The Arabs were known in antiquity as a barbarian people, living in the borderland of the Roman and Persian empires, “that just divides the desert and the sown.” They were pagans, with a religion centered at the city of Mecca, in the settled portion of western Arabia known as the Hejaz. Starting at the end of the 500s, Muhammad, an inhabitant of Mecca, set out to convert his fellow citizens to monotheism. Meeting opposition, he and his acolytes fled in 622 to Medina, which they then used as a military base for the conquest of Mecca and of most of the Arabian Peninsula.

After Muhammad’s death in 632, a majority of Muslims followed the authority of four successive leaders headquartered at first at Medina: his companions and relatives Abu Bakr, Omar, Othman, and Ali. They are recognized today by Sunni Muslims as the “four rightly guided caliphs.” The Muslims conquered the
Byzantine province of Syria in 636, just nine years after the battle of Nineveh, and then went on to seize Persia, Mesopotamia, and Egypt.

Their conquests introduced the Arabs to a more cosmopolitan world. For instance, the Arab general Amrou, who conquered Alexandria, reported to the caliph Omar, “I have taken a city, of which I can only say that it contains 6000 palaces, 4000 baths, 400 theatres, 12,000 greengrocers, and 40,000 Jews.”
1

A minority, the forerunners of today’s Shiites, accepted only the authority of Ali, the fourth caliph and the husband of Muhammad’s daughter Fatima. The split in the world of Islam became permanent after a revolt against Ali, in which Ali as well as his son Hussein was killed. A new dynasty, the Sunni Ummayad caliphate, was established at Damascus in 661.

Under the Ummayads Arab conquests expanded to include the territories of modern Afghanistan, Pakistan, Libya, Tunisia, Algeria, and Morocco, most of Spain, and much of central Asia beyond the Oxus River. From the formerly Byzantine lands that they now ruled they began to absorb Greek science. Some Greek learning also came from Persia, whose rulers had welcomed Greek scholars (including Simplicius) before the rise of Islam, when the Neoplatonic Academy was closed by the emperor Justinian. Christendom’s loss became Islam’s gain.

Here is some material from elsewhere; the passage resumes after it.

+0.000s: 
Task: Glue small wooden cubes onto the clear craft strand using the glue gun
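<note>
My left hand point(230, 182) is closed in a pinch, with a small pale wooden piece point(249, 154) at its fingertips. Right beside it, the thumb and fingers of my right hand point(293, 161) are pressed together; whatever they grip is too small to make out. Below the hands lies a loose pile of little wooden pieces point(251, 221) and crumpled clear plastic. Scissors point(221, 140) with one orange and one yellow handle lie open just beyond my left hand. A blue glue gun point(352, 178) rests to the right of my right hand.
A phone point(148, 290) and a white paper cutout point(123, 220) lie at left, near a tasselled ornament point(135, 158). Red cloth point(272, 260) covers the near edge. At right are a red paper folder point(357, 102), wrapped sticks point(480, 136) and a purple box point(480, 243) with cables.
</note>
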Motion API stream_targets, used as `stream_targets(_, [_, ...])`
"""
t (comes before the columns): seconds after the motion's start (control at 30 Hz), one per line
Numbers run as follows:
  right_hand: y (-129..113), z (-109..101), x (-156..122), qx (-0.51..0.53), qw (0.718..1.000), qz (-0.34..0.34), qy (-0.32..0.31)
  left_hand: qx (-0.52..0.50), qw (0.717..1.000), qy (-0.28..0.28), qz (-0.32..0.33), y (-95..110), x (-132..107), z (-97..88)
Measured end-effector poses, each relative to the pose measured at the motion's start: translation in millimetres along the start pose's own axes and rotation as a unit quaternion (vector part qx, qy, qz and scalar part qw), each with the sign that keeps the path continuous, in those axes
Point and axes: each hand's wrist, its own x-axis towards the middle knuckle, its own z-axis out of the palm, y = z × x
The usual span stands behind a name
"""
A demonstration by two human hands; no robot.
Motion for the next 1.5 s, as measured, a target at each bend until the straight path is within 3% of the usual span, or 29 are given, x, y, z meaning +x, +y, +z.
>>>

It was in the time of the next Sunni dynasty, the caliphate of the Abbasids, that Arab science entered its golden age. Baghdad, the capital city of the Abbasids, was built on both sides of the Tigris River in Mesopotamia by al-Mansur, caliph from 754 to 775. It became the largest city in the world, or at least the largest outside China. Its best-known ruler was Harun al-Rashid, caliph from 786 to 809, famous from
A Thousand and One Nights.
It was under al-Rashid and his son al-Mamun, caliph from 813 to 833, that translation from Greece, Persia, and India reached its greatest scope. Al-Mamun sent a mission to Constantinople that brought back manuscripts in Greek. The delegation probably included the physician Hunayn ibn Ishaq, the greatest of the ninth-century translators, who founded a dynasty of
translators, training his son and nephew to carry on the work. Hunayn translated works of Plato and Aristotle, as well as medical texts of Dioscorides, Galen, and Hippocrates. Mathematical works of Euclid, Ptolemy, and others were also translated into Arabic at Baghdad, some through Syriac intermediaries. The historian Philip Hitti has nicely contrasted the state of learning at this time at Baghdad with the illiteracy of Europe in the early Middle Ages: “For while in the East al-Rashid and al-Mamun were delving into Greek and Persian philosophy, their contemporaries in the West, Charlemagne and his lords, were dabbling in the art of writing their names.”